▶ **Description of the task**
Leave out the images and return all the data word for word.
==================================================
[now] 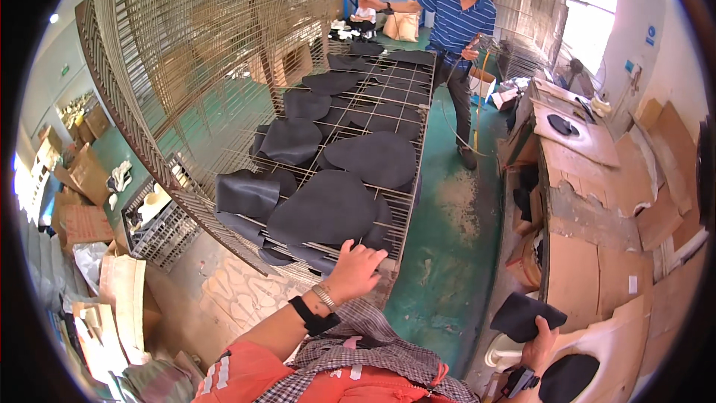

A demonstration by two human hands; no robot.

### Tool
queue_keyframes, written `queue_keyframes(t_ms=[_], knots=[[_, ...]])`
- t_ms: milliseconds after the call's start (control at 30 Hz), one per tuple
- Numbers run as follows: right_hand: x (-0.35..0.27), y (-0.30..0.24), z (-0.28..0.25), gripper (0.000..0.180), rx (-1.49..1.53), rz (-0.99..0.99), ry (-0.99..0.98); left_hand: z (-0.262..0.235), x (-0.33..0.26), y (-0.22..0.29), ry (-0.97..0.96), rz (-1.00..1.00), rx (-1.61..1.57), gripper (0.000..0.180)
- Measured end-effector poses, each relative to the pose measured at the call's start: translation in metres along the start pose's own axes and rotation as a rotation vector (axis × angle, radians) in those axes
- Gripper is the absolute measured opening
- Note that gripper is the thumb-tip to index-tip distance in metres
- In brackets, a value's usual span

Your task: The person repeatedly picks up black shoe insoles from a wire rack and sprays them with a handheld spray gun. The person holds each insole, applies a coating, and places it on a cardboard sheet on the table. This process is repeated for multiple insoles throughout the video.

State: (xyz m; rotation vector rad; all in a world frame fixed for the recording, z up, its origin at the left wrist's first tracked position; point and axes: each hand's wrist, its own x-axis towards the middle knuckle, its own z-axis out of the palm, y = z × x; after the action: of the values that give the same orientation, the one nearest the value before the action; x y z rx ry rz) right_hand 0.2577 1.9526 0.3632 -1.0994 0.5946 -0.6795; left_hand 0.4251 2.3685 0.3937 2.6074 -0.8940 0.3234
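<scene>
Your right hand [540, 345]: fingers pinched on edge of matte-black flat sheet piece [520, 316] | looks light, bendy; rim grip suits | your left hand [350, 275]: fingers spread, nothing clearly held | beyond left fingers: silver wire rack [406, 230], rounded black sheets [321, 209] | right fingers: beside brown cardboard-covered desk [578, 280] | green floor [446, 269] between

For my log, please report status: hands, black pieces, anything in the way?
Left hand at near end of rack; right hand holding black piece. More black pieces spread across rack. Co-worker beside far end.
</scene>
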Motion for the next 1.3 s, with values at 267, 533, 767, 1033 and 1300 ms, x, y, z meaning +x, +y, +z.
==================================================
▶ **Exercise response**
[now] 

A demonstration by two human hands; no robot.

### Tool
queue_keyframes, written `queue_keyframes(t_ms=[_], knots=[[_, ...]])`
- t_ms: milliseconds after the call's start (control at 30 Hz), one per tuple
- Numbers run as follows: right_hand: x (-0.35..0.27), y (-0.30..0.24), z (-0.28..0.25), gripper (0.000..0.180), rx (-1.49..1.53), rz (-0.99..0.99), ry (-0.99..0.98); left_hand: z (-0.262..0.235), x (-0.33..0.26), y (-0.22..0.29), ry (-0.97..0.96), rz (-1.00..1.00), rx (-1.61..1.57), gripper (0.000..0.180)
- Measured end-effector poses, each relative to the pose measured at the call's start: translation in metres along the start pose's own axes and rotation as a rotation vector (axis × angle, radians) in those axes
- Gripper is the absolute measured opening
- Note that gripper is the thumb-tip to index-tip distance in metres
- In brackets, a value's usual span

Your task: The person repeatedly picks up black shoe insoles from a wire rack and sprays them with a handheld spray gun. The person holds each insole, applies a coating, and places it on a cardboard sheet on the table. This process is repeated for multiple insoles throughout the video.

State: (xyz m; rotation vector rad; all in a world frame fixed for the recording, z up, its origin at the left wrist's first tracked position; point and axes: each hand's wrist, its own x-axis towards the middle knuckle, its own z-axis out of the palm, y = z × x; after the action: of the values that give the same orientation, the one nearest the value before the action; x y z rx ry rz) right_hand 0.2577 1.9526 0.3632 -1.0994 0.5946 -0.6795; left_hand 0.4251 2.3685 0.3937 2.6074 -0.8940 0.3234
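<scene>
Your right hand [540, 345]: fingers pinched on edge of matte-black flat sheet piece [520, 316] | looks light, bendy; rim grip suits | your left hand [350, 275]: fingers spread, nothing clearly held | beyond left fingers: silver wire rack [406, 230], rounded black sheets [321, 209] | right fingers: beside brown cardboard-covered desk [578, 280] | green floor [446, 269] between

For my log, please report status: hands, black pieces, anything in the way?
Left hand at near end of rack; right hand holding black piece. More black pieces spread across rack. Co-worker beside far end.
</scene>
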Motion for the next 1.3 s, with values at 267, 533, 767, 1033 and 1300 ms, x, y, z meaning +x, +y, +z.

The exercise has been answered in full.